Q: In light of the known existence of domestic espionage programs of undisclosed intent and purpose, may a lawyer ethically continue to communicate with his client other than face-to-face or via paper mail, with or without disclosure of the risk of espionage?
Formal guidance on the subject for the practicing bar in <my state> is necessary because recent revelations – which I must emphasize are very fragmentary – render incorrect the foundation of the board’s earlier formal opinion that electronic mail is a permissible form for attorney-client communications. That opinion expressly stated as its basis that there was no reason to assume that e-mails were any less secure than the United States Postal Service. While no doubt true at the time, no reasonable person can make that assumption after what has come to light in the past weeks.
I also emphasize that formal guidance from the Board is indispensable because as now appears to be indisputably the case, various agencies of the federal government are in fact willing to cooperate with each other in using the information each gathers for partisan political purposes. It is now conceded that the Internal Revenue Service targeted for adverse action an entire segment of the American political spectrum, and that at least some of the targets of its attentions were then subjected to otherwise-unexplained attentions from ostensibly unrelated federal agencies (e.g., the ATF and OSHA), or other divisions within the IRS itself, such as gift tax audits of donors disclosed on tax-exemption applications. It is likewise now known that the Service released to its political opponents confidential information in respect of an applicant for a tax-exempt ruling while the application was pending – a criminal offense.
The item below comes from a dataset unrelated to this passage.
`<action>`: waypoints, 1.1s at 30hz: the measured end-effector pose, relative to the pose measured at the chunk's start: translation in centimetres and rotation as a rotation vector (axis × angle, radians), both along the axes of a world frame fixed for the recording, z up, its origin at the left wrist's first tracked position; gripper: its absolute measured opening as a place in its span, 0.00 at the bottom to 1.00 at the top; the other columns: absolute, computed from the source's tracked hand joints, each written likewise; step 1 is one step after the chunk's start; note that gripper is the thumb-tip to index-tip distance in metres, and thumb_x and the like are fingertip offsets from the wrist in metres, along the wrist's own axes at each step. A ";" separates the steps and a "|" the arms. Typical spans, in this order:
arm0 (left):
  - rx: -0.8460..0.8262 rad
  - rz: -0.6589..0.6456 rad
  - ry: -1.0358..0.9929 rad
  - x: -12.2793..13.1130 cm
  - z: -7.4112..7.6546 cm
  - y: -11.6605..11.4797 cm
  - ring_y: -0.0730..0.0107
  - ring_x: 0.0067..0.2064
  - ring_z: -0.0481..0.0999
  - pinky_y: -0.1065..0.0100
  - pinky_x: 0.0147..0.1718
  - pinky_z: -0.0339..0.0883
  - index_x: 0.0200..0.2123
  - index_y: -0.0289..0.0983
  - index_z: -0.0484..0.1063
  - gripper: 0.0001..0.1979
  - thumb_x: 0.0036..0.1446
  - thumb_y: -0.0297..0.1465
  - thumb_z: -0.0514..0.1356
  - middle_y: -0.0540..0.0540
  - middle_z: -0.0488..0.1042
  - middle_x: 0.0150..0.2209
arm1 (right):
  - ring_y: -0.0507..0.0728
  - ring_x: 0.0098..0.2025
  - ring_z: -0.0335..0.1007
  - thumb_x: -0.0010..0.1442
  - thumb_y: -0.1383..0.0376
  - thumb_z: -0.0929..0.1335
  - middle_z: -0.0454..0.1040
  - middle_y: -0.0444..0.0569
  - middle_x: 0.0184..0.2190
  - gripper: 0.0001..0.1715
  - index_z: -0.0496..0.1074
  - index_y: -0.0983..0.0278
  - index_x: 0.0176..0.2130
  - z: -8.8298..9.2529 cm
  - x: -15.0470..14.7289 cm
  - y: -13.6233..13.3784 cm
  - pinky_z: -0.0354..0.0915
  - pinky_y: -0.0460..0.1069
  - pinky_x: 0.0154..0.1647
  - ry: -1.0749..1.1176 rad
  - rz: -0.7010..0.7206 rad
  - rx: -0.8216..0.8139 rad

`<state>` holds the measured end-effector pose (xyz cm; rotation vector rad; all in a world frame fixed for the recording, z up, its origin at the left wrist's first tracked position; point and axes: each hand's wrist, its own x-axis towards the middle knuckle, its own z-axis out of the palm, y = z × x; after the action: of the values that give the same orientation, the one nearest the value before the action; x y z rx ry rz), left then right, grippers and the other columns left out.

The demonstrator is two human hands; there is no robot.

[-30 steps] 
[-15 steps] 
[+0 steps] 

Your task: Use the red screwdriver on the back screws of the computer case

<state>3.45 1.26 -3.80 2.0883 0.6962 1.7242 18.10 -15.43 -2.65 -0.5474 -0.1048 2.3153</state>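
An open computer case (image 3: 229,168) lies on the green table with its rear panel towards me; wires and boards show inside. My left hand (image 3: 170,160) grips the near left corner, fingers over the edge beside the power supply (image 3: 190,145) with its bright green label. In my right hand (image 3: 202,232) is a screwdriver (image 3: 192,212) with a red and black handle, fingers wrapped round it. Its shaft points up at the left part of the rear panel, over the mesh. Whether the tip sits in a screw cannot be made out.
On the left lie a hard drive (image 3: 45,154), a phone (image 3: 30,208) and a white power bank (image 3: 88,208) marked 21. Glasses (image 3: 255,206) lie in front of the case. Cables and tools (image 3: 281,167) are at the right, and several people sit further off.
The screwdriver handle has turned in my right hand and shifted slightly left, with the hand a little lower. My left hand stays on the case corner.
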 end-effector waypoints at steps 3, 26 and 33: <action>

Under such circumstances no reasonable person may assume that the contents of any communication which is subject to being monitored – as we now know e-mails and telephone calls to be – will not be harvested, disseminated beyond its announced user, and deployed in manners directly targeted at one or more of the specific parties to a communication, for the purpose of injuring that party’s interests. Protestations to the contrary by federal bureaucrats are not entitled to be believed, whether made under oath or not.
I must say that I have no reasonable expectation of hearing back from them, either personally or via actual action on their part.
In the meantime, I have added to my usual “please trash this if you’ve received it erroneously” and IRS Circular 230 notice e-mail “signature” the following:
Federal Domestic Espionage Warning. This e-mail may be routed over communications networks which are the subject of active, non-disclosed monitoring and recording by agencies of the United States government and/or its contractors under one or more programs which may or may not be authorized by statute and/or permissible under the U.S. Constitution. The nature and extent of information gathered through such espionage have not been disclosed, nor have been disclosed the purposes to which such information is put, nor have been disclosed the identities of any other agencies or entities to which such information is further disseminated.
At least they can’t accuse me of ignoring the issue.
[Update 05 Dec 13] Back when I sent my request to the ethics weenies, I received what is likely their standard-form reply (reminiscent of “send this bastard the bedbug letter” of railroading fame) that they’d take it up at their September, 2013 quarterly board meeting. It will surprise no one any more than it did me that I have yet to see any indication that they have engaged with the issue. And of course the extent and detail of the monitoring that has been revealed in the interim has only got more alarming. We now know, for example, that the NSA routinely shares information with law enforcement agencies, among them the DEA. So how, if you practice criminal law, especially federal criminal law, do you communicate with your clients? And if you practice immigration law? Or in fact if you practice any kind of law where you have a federal or state agency as the adverse party?